▶ **WORK ORDER**
Write out the data below in full. Keep it exact.

━━━━━━━━━━━━━━━━━━━━

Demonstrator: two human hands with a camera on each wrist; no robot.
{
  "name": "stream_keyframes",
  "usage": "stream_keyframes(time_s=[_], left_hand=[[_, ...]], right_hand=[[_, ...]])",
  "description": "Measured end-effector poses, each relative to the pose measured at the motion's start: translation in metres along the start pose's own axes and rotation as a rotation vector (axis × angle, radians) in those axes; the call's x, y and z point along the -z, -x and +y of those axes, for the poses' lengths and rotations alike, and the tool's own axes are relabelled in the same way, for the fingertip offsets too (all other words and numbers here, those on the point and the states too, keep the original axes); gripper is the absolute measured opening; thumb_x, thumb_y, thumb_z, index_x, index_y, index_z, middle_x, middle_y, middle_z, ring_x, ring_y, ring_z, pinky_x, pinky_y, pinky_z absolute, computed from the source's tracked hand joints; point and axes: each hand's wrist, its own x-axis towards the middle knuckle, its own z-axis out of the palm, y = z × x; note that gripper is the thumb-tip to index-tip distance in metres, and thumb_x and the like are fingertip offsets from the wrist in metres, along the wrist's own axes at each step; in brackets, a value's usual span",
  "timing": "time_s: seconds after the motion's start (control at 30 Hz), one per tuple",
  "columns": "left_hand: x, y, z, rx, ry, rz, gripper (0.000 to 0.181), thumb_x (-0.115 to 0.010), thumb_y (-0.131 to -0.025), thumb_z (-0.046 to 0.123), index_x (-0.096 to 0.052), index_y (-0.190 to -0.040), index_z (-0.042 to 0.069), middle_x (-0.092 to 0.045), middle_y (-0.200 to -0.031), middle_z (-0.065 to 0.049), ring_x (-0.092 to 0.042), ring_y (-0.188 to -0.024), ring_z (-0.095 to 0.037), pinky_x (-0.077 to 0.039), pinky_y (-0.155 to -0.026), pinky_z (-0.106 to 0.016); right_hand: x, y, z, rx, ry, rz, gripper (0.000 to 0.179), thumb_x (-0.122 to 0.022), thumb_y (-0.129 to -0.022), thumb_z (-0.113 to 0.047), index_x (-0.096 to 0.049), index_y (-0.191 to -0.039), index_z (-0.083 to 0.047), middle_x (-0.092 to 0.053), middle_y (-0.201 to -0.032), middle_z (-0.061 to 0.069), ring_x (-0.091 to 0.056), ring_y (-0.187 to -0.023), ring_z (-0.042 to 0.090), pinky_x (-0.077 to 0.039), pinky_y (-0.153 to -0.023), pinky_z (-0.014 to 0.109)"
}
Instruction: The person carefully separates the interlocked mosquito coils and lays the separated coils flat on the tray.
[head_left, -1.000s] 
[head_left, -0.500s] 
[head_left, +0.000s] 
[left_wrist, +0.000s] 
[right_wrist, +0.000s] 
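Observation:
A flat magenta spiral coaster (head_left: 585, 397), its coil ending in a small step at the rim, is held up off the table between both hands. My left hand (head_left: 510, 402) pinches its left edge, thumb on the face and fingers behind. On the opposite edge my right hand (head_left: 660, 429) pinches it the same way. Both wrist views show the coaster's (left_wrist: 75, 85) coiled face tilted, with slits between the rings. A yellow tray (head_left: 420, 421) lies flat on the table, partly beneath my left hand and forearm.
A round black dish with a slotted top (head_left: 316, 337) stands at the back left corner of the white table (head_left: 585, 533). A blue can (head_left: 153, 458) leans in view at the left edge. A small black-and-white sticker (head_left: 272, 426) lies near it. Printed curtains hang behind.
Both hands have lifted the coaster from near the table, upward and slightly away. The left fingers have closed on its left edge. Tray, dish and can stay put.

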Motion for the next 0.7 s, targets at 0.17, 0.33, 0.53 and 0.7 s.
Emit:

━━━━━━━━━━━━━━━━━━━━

▶ **RESULT OF THE TASK**
Demonstrator: two human hands with a camera on each wrist; no robot.
{
  "name": "stream_keyframes",
  "usage": "stream_keyframes(time_s=[_], left_hand=[[_, ...]], right_hand=[[_, ...]])",
  "description": "Measured end-effector poses, each relative to the pose measured at the motion's start: translation in metres along the start pose's own axes and rotation as a rotation vector (axis × angle, radians) in those axes; the call's x, y and z point along the -z, -x and +y of those axes, for the poses' lengths and rotations alike, and the tool's own axes are relabelled in the same way, for the fingertip offsets too (all other words and numbers here, those on the point and the states too, keep the original axes); gripper is the absolute measured opening; thumb_x, thumb_y, thumb_z, index_x, index_y, index_z, middle_x, middle_y, middle_z, ring_x, ring_y, ring_z, pinky_x, pinky_y, pinky_z absolute, computed from the source's tracked hand joints; point and axes: each hand's wrist, its own x-axis towards the middle knuckle, its own z-axis out of the palm, y = z × x; note that gripper is the thumb-tip to index-tip distance in metres, and thumb_x and the like are fingertip offsets from the wrist in metres, along the wrist's own axes at each step; in brackets, a value's usual span",
  "timing": "time_s: seconds after the motion's start (control at 30 Hz), one per tuple",
  "columns": "left_hand: x, y, z, rx, ry, rz, gripper (0.000 to 0.181), thumb_x (-0.115 to 0.010), thumb_y (-0.131 to -0.025), thumb_z (-0.046 to 0.123), index_x (-0.096 to 0.052), index_y (-0.190 to -0.040), index_z (-0.042 to 0.069), middle_x (-0.092 to 0.045), middle_y (-0.200 to -0.031), middle_z (-0.065 to 0.049), ring_x (-0.092 to 0.042), ring_y (-0.188 to -0.024), ring_z (-0.095 to 0.037), pinky_x (-0.077 to 0.039), pinky_y (-0.155 to -0.026), pinky_z (-0.106 to 0.016); right_hand: x, y, z, rx, ry, rz, gripper (0.000 to 0.179), thumb_x (-0.122 to 0.022), thumb_y (-0.129 to -0.022), thumb_z (-0.113 to 0.047), index_x (-0.096 to 0.049), index_y (-0.191 to -0.039), index_z (-0.083 to 0.047), middle_x (-0.092 to 0.053), middle_y (-0.201 to -0.032), middle_z (-0.061 to 0.069), ring_x (-0.091 to 0.056), ring_y (-0.187 to -0.023), ring_z (-0.042 to 0.090), pinky_x (-0.077 to 0.039), pinky_y (-0.153 to -0.023), pinky_z (-0.014 to 0.109)"
}
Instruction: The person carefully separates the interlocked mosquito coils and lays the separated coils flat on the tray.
[head_left, -1.000s] 
[head_left, -0.500s] 
[head_left, +0.000s] 
[left_wrist, +0.000s] 
[right_wrist, +0.000s] 
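Observation:
A flat magenta spiral coaster (head_left: 585, 397), its coil ending in a small step at the rim, is held up off the table between both hands. My left hand (head_left: 510, 402) pinches its left edge, thumb on the face and fingers behind. On the opposite edge my right hand (head_left: 660, 429) pinches it the same way. Both wrist views show the coaster's (left_wrist: 75, 85) coiled face tilted, with slits between the rings. A yellow tray (head_left: 420, 421) lies flat on the table, partly beneath my left hand and forearm.
A round black dish with a slotted top (head_left: 316, 337) stands at the back left corner of the white table (head_left: 585, 533). A blue can (head_left: 153, 458) leans in view at the left edge. A small black-and-white sticker (head_left: 272, 426) lies near it. Printed curtains hang behind.
Both hands have lifted the coaster from near the table, upward and slightly away. The left fingers have closed on its left edge. Tray, dish and can stay put.
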
Motion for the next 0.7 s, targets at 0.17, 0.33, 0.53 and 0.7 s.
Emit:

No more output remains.